= Exercise details =
Restate the material verbatim, every line included.
BEGIN Dataset content
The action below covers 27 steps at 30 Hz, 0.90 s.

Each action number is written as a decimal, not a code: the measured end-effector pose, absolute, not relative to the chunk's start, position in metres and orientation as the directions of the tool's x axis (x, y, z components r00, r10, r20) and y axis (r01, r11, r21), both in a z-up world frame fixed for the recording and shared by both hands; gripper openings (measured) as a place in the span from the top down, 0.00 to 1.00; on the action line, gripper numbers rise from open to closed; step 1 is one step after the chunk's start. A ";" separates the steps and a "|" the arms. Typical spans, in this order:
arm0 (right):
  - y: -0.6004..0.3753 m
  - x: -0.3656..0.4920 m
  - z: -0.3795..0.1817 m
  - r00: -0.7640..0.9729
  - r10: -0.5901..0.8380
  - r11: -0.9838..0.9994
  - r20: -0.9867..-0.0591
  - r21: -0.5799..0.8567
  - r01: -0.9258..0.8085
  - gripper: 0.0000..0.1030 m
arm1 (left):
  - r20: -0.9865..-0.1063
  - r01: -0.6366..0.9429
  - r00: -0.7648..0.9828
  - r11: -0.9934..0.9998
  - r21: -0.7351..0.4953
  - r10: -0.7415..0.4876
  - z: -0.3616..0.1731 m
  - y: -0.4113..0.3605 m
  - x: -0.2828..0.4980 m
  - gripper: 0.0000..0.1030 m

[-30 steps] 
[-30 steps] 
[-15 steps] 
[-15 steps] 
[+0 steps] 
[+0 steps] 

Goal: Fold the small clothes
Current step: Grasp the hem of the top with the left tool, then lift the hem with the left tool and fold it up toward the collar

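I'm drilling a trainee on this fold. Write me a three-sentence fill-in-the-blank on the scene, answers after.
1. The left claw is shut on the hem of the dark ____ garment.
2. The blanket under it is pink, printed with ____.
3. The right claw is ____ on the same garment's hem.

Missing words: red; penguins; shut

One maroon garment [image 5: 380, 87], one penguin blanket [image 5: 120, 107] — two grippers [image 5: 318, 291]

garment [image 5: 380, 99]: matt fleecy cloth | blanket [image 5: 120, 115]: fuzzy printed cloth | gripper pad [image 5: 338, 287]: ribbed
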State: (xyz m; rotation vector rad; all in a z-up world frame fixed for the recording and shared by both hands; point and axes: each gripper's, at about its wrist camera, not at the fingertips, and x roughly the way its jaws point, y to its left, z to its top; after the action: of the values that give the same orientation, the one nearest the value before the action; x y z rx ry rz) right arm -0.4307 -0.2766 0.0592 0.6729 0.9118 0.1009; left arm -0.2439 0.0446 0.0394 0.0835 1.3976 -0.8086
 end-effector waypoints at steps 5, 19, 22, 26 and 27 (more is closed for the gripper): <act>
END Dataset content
= Task answer =
The action below covers 27 steps at 30 Hz, 0.90 s.

Each action number is written as a decimal, not a code: the measured end-effector pose, absolute, not relative to the chunk's start, position in metres and orientation as the directions of the tool's x axis (x, y, z components r00, r10, r20) and y axis (r01, r11, r21), both in a z-up world frame fixed for the recording and shared by both hands; gripper openings (measured) as a place in the span from the top down, 0.00 to 1.00; on the action line, gripper numbers rise from open to closed; step 1 is one step after the chunk's start. A ";" separates the steps and a "|" the arms. Typical spans, in this order:
arm0 (right):
  - y: -0.6004..0.3753 m
  - x: -0.3656..0.4920 m
  - z: -0.3795..0.1817 m
  - r00: -0.7640..0.9729
  - r10: -0.5901..0.8380
  - r11: -0.9838..0.9994
  - r20: -0.9867..-0.0591
  - r21: -0.5799..0.8567
  - r01: -0.9258..0.8085
  - gripper: 0.0000..0.1030 m
arm1 (left):
  - r20: -0.9865..-0.1063
  - r01: -0.6366..0.9429
  - r00: -0.7648..0.9828
  - r11: -0.9934..0.9998
  - r21: -0.7351..0.4953
  - r10: -0.7415..0.4876
  - z: -0.3616..0.1731 m
  - y: -0.4113..0.3605 m
  - x: -0.2828..0.4980 m
  - gripper: 0.0000..0.1030 m

[-30 steps] 
[-30 steps] 
[-15 steps] 
[-15 steps] 
[+0 steps] 
[+0 steps] 

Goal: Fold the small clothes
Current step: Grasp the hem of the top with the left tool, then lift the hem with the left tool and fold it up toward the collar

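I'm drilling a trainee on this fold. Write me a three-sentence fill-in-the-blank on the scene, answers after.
1. The left claw is shut on the hem of the dark ____ garment.
2. The blanket under it is pink, printed with ____.
3. The right claw is ____ on the same garment's hem.

Missing words: red; penguins; shut

One maroon garment [image 5: 380, 87], one penguin blanket [image 5: 120, 107] — two grippers [image 5: 318, 291]

garment [image 5: 380, 99]: matt fleecy cloth | blanket [image 5: 120, 115]: fuzzy printed cloth | gripper pad [image 5: 338, 287]: ribbed
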State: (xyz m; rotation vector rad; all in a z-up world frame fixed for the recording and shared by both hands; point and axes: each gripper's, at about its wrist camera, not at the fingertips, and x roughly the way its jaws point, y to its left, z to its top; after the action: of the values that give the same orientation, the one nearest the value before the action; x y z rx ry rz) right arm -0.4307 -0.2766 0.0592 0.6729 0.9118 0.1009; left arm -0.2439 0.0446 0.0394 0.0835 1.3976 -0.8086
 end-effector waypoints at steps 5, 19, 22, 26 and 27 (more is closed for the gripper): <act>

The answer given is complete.